Try it: Identify every line in the records below that contains the word "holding", and reproduce each one.

╭─ Listed records

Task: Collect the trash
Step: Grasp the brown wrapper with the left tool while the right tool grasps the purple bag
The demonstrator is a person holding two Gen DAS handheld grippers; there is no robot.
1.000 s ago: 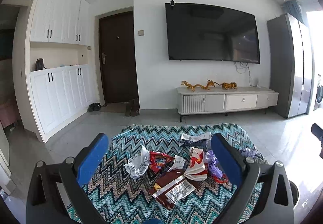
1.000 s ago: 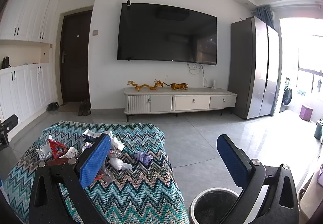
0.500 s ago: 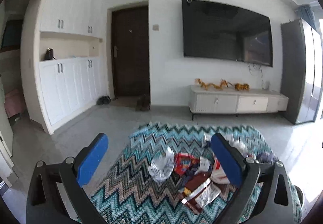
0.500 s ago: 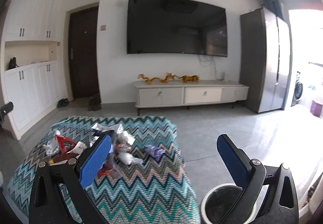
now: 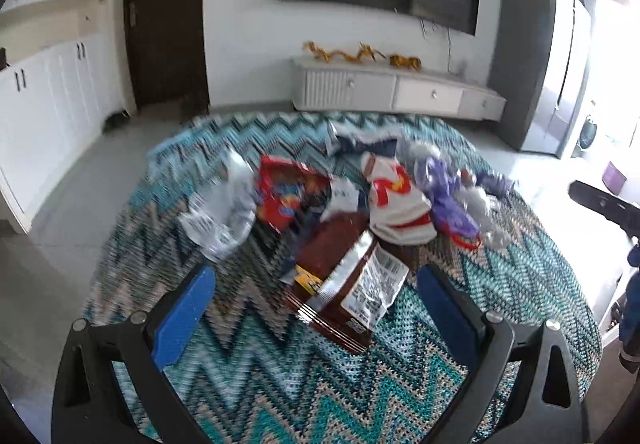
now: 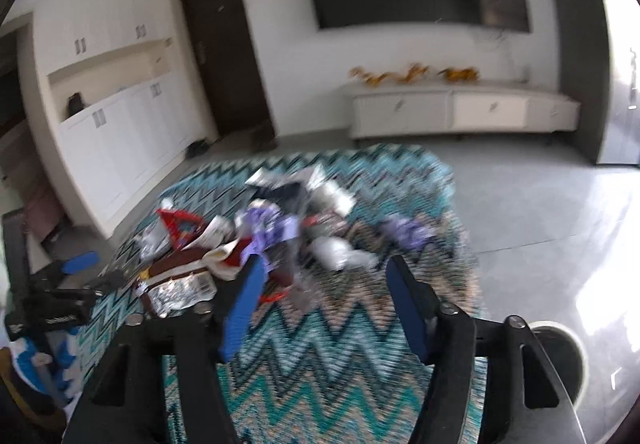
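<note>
A pile of trash lies on a table under a teal zigzag cloth (image 5: pixel 256 376). It holds a brown snack wrapper (image 5: pixel 340 284), a red wrapper (image 5: pixel 286 188), a clear plastic bag (image 5: pixel 224 212), a white-and-red bag (image 5: pixel 396 204) and purple wrappers (image 5: pixel 448 196). My left gripper (image 5: pixel 316 296) is open, tilted down, with the near end of the brown wrapper between its fingers, untouched. My right gripper (image 6: pixel 326 284) has its jaws closing, half wide, over the cloth. A crumpled silvery piece (image 6: pixel 336 250) sits just ahead of it. Nothing is pressed between its pads.
A round bin (image 6: pixel 560 348) stands on the tiled floor by the table's right edge. The left gripper's body (image 6: pixel 68 300) shows at the left of the right wrist view. A TV cabinet (image 5: pixel 396 92) and white cupboards (image 5: pixel 44 100) line the walls.
Both grippers have dropped and tilted down toward the trash pile. The right one has swung left over the table, away from the bin, and its jaws have narrowed.
</note>
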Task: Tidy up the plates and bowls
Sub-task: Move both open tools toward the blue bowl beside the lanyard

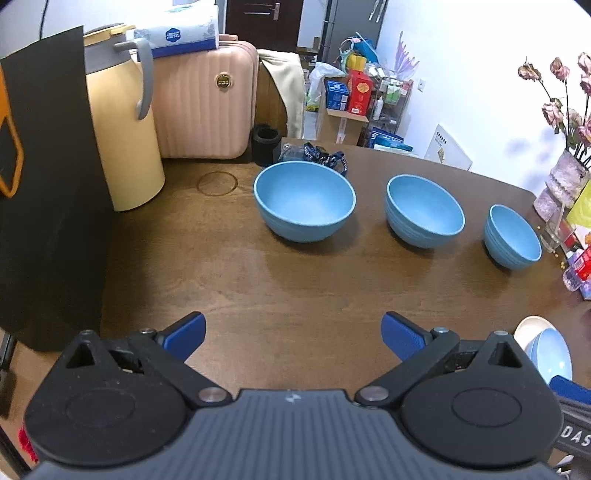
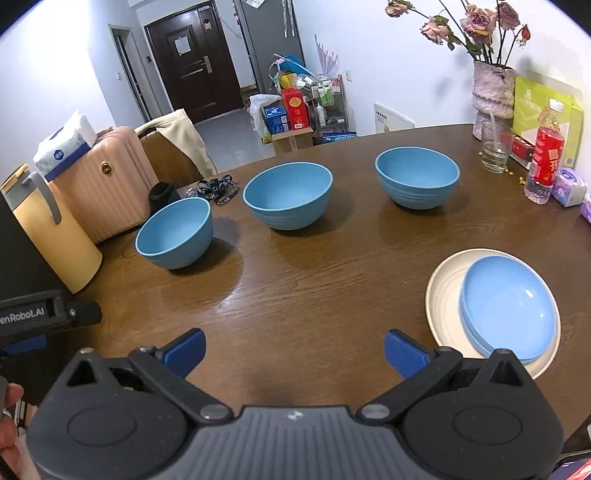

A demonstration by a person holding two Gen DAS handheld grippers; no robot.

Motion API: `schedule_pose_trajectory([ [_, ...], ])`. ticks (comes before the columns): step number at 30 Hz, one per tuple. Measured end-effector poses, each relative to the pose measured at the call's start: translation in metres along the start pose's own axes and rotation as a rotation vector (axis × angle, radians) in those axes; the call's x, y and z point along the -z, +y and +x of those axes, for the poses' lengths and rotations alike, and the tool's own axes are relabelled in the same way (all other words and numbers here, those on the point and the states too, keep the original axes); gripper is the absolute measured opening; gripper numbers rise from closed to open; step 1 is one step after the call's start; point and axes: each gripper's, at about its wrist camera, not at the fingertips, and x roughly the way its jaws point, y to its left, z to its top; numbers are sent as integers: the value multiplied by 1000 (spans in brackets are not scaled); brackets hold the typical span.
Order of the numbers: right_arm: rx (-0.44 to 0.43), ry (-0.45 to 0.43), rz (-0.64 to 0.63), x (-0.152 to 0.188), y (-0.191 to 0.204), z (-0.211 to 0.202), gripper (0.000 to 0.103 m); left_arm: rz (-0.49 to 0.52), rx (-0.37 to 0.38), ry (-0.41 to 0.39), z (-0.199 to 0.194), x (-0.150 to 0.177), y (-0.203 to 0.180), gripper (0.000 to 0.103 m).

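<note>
Right wrist view, lower left edge: "enRobot.AI" in white on the black body of the left gripper (image 2: 44, 314), start of the word cut off. Left wrist view, lower right corner: "DAS" on a grey strap (image 1: 574, 437), cut by the frame. Tissue pack (image 1: 177, 31), upper left: blue round logo, characters unreadable.

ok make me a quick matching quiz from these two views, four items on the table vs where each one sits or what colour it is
Items:
1. small blue plate
2. tissue pack
3. glass cup
4. thermos jug

Descriptions:
A. on top of the pink suitcase
B. pale yellow with a grey handle
C. resting on the cream plate
D. clear, beside the flower vase

Pairs: 1-C, 2-A, 3-D, 4-B
</note>
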Motion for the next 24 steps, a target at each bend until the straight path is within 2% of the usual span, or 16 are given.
schedule_pose_trajectory([
  [10,13,14,-6,-22,32,24,103,20,31,-15,18,-36,9,103],
  [18,30,28,-13,-36,55,44,103,19,36,7,37,-60,19,103],
  [24,40,40,-17,-51,70,60,103,8,5,17,50,-81,28,103],
])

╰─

Final answer:
The demonstrator is a person holding two Gen DAS handheld grippers; there is no robot.
A demonstration by a person holding two Gen DAS handheld grippers; no robot.

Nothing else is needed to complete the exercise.